What you need to do:
Among the lines below, take the one holding "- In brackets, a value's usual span", the one holding "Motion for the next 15", and all lines between them. Set them down exactly.

Task inputs:

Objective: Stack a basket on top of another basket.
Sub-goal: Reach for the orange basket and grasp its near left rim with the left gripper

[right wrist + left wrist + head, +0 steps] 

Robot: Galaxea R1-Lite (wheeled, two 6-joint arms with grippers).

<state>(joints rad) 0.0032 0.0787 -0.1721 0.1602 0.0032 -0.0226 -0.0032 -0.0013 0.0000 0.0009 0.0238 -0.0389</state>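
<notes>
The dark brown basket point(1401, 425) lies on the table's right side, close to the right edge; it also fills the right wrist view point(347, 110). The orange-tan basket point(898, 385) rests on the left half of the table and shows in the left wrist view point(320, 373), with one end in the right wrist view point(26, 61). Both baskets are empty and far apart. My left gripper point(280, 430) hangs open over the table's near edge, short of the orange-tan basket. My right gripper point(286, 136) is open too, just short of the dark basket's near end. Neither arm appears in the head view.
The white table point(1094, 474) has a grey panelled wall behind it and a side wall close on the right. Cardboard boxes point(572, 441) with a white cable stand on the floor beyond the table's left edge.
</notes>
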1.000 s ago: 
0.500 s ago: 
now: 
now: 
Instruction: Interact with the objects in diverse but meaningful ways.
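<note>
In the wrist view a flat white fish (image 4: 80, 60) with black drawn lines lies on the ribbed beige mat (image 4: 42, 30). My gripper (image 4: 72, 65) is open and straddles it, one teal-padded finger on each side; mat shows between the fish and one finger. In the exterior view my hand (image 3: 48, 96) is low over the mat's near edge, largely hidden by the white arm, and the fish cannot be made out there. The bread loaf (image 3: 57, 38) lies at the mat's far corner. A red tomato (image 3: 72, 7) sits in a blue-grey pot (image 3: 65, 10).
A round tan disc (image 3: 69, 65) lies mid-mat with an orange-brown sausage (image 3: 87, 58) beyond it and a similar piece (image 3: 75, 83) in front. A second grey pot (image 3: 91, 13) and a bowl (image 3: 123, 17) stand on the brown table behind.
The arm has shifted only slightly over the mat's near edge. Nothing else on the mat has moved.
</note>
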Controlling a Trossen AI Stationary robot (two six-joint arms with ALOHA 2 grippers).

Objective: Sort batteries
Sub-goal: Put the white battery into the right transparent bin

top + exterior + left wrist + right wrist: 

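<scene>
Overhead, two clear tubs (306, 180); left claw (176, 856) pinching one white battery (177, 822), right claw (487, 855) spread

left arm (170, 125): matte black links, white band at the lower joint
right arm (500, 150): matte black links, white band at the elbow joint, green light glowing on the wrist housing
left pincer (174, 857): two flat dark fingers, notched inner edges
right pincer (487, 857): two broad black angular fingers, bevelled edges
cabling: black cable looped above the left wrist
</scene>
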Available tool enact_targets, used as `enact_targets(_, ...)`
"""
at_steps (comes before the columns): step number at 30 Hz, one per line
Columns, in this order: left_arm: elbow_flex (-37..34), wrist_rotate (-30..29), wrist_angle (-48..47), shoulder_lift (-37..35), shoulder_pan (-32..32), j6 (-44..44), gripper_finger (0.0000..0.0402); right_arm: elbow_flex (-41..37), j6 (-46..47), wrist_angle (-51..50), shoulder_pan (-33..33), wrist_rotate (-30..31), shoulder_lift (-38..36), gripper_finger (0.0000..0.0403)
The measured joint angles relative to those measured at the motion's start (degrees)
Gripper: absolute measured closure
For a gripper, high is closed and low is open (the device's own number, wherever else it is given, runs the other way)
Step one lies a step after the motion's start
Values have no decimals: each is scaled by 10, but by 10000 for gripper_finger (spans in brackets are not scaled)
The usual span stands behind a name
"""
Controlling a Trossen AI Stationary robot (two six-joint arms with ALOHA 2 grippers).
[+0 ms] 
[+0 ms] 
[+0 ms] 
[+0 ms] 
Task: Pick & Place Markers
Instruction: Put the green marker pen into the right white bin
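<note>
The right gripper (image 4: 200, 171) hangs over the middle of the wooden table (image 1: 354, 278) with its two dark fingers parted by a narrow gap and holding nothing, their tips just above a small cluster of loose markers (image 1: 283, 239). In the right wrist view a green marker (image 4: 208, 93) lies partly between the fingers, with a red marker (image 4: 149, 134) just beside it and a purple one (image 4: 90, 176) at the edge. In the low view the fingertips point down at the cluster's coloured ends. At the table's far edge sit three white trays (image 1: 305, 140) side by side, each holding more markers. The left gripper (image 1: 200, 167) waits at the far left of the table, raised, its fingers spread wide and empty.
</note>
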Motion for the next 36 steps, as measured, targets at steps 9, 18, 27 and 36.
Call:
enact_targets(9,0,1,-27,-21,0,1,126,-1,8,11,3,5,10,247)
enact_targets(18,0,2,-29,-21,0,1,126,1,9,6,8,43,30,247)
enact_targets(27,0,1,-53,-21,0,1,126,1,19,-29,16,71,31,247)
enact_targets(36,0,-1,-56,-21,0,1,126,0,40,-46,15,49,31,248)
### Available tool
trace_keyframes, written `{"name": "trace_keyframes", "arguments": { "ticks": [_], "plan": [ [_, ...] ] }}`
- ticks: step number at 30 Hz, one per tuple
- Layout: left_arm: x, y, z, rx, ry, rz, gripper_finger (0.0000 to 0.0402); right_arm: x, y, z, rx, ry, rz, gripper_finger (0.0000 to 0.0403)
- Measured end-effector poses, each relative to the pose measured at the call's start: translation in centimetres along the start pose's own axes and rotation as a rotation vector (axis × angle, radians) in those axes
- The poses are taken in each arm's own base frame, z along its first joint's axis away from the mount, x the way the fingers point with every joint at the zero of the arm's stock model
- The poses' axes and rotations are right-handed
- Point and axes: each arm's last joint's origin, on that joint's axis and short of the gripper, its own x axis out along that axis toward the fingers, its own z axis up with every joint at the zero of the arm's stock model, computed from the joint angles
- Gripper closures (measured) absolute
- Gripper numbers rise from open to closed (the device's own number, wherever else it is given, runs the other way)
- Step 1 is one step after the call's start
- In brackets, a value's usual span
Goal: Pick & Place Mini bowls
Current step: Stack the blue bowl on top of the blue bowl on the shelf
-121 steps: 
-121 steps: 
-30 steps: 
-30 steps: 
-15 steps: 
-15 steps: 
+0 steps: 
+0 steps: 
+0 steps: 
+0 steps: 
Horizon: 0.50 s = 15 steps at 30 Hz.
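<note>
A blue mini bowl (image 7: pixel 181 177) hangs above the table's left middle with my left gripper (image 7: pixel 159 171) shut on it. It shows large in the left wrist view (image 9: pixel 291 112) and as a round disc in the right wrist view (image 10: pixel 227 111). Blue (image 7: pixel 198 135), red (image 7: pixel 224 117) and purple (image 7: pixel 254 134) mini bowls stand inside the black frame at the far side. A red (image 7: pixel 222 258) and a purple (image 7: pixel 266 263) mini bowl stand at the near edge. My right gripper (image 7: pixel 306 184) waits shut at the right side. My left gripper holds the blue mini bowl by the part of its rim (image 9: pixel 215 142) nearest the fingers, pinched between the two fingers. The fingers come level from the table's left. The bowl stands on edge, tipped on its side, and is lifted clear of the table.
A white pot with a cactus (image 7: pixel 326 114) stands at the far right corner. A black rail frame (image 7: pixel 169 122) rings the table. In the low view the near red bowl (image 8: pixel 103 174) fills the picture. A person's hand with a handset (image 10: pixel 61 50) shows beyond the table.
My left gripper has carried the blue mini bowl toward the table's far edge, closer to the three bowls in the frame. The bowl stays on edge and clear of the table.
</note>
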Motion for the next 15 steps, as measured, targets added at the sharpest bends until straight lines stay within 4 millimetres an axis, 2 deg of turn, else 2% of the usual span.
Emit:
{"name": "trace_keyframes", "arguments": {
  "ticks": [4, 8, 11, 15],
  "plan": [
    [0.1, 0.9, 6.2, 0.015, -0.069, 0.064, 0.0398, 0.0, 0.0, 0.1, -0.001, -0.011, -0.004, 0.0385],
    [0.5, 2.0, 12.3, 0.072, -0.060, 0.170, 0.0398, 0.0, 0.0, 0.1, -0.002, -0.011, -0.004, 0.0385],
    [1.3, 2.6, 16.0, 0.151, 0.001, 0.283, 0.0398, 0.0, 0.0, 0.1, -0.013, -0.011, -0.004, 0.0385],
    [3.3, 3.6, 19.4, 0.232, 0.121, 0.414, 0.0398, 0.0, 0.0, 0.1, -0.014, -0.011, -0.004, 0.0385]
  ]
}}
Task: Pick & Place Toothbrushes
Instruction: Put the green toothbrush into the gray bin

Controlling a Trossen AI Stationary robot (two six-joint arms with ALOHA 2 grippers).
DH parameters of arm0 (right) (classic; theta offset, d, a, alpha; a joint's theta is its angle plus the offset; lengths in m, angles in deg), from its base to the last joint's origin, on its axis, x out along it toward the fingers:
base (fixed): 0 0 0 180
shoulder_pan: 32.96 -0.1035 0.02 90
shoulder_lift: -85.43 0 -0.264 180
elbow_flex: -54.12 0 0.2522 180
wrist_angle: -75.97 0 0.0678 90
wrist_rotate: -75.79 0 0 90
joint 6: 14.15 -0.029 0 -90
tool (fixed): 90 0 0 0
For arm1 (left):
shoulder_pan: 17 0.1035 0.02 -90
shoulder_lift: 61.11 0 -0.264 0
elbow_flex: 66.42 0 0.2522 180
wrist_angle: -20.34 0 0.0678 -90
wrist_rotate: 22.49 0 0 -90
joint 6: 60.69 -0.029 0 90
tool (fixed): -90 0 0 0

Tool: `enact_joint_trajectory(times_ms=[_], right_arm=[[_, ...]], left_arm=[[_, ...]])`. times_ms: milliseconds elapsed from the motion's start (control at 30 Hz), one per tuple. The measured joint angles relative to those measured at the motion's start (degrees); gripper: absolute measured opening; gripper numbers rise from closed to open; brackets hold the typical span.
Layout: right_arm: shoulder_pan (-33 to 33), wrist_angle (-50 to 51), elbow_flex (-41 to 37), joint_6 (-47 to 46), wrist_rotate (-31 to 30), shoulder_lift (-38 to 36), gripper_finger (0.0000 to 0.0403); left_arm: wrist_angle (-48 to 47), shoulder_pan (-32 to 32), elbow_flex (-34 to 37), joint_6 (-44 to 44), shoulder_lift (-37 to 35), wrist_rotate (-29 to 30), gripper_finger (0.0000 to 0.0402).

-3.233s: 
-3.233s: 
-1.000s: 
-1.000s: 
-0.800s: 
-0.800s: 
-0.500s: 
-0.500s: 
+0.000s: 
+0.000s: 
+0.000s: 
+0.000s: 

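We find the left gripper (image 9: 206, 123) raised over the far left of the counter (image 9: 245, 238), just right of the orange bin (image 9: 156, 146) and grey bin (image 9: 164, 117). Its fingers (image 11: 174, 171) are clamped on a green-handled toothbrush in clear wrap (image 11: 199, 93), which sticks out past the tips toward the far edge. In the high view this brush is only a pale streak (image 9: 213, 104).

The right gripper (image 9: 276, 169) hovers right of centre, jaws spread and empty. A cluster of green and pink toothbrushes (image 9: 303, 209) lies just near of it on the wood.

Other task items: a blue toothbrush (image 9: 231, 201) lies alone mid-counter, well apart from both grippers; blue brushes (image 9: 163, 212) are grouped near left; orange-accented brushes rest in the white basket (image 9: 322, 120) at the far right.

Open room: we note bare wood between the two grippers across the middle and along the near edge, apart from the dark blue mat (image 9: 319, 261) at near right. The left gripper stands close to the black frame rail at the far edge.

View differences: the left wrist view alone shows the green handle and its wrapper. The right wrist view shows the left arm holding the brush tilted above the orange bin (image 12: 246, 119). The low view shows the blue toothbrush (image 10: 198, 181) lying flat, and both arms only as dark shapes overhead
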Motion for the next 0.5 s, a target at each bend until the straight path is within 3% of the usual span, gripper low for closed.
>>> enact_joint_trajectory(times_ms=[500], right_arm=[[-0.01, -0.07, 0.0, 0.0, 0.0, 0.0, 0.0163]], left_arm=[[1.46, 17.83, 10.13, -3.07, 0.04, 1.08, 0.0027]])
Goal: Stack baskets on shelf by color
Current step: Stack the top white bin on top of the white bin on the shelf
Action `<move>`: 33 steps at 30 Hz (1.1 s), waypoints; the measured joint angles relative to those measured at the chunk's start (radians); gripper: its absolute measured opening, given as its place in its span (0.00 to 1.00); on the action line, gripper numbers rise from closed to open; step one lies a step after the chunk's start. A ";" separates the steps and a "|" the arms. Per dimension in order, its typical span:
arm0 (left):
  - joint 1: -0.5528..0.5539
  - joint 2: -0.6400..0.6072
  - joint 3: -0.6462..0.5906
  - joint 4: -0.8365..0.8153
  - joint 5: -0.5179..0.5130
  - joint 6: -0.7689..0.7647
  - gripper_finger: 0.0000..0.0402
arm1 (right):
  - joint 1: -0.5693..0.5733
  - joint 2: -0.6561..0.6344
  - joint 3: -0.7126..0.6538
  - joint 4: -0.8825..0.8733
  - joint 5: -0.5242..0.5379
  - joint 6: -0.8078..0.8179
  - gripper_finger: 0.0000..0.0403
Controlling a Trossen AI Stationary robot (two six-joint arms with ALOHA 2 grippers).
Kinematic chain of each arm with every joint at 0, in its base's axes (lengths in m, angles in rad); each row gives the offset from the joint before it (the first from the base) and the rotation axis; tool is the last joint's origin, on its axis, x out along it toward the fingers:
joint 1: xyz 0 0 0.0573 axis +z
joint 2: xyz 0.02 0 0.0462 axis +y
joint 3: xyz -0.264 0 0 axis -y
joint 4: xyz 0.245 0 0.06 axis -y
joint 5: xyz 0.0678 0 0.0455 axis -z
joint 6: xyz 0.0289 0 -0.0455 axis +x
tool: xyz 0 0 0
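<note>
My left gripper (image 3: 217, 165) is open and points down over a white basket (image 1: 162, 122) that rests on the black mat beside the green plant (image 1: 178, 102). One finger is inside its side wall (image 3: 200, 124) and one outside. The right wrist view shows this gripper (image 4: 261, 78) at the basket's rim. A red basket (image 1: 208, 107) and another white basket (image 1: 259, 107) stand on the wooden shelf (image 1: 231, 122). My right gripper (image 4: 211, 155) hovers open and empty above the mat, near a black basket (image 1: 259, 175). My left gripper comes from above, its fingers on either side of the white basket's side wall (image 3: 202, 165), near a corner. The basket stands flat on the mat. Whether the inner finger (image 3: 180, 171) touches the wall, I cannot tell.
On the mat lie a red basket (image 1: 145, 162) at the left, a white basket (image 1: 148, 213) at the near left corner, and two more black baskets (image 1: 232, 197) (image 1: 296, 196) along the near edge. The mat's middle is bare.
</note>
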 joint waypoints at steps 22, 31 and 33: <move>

Solution to this problem:
- In brackets, a value's usual span
Goal: Pick & Place Mini bowls
Current step: Stack the blue bowl on top of the blue bowl on the shelf
-121 steps: 
-121 steps: 
-30 steps: 
-30 steps: 
-15 steps: 
-15 steps: 
+0 steps: 
+0 steps: 
+0 steps: 
+0 steps: 
Horizon: 0.50 s = 15 steps at 30 Hz.
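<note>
A blue mini bowl (image 7: pixel 181 177) hangs above the table's left middle with my left gripper (image 7: pixel 159 171) shut on it. It shows large in the left wrist view (image 9: pixel 291 112) and as a round disc in the right wrist view (image 10: pixel 227 111). Blue (image 7: pixel 198 135), red (image 7: pixel 224 117) and purple (image 7: pixel 254 134) mini bowls stand inside the black frame at the far side. A red (image 7: pixel 222 258) and a purple (image 7: pixel 266 263) mini bowl stand at the near edge. My right gripper (image 7: pixel 306 184) waits shut at the right side. My left gripper holds the blue mini bowl by the part of its rim (image 9: pixel 215 142) nearest the fingers, pinched between the two fingers. The fingers come level from the table's left. The bowl stands on edge, tipped on its side, and is lifted clear of the table.
A white pot with a cactus (image 7: pixel 326 114) stands at the far right corner. A black rail frame (image 7: pixel 169 122) rings the table. In the low view the near red bowl (image 8: pixel 103 174) fills the picture. A person's hand with a handset (image 10: pixel 61 50) shows beyond the table.
My left gripper has carried the blue mini bowl toward the table's far edge, closer to the three bowls in the frame. The bowl stays on edge and clear of the table.
</note>
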Motion for the next 15 steps, as measured, targets added at the sharpest bends until straight lines stay within 4 millimetres an axis, 2 deg of turn, else 2% of the usual span.

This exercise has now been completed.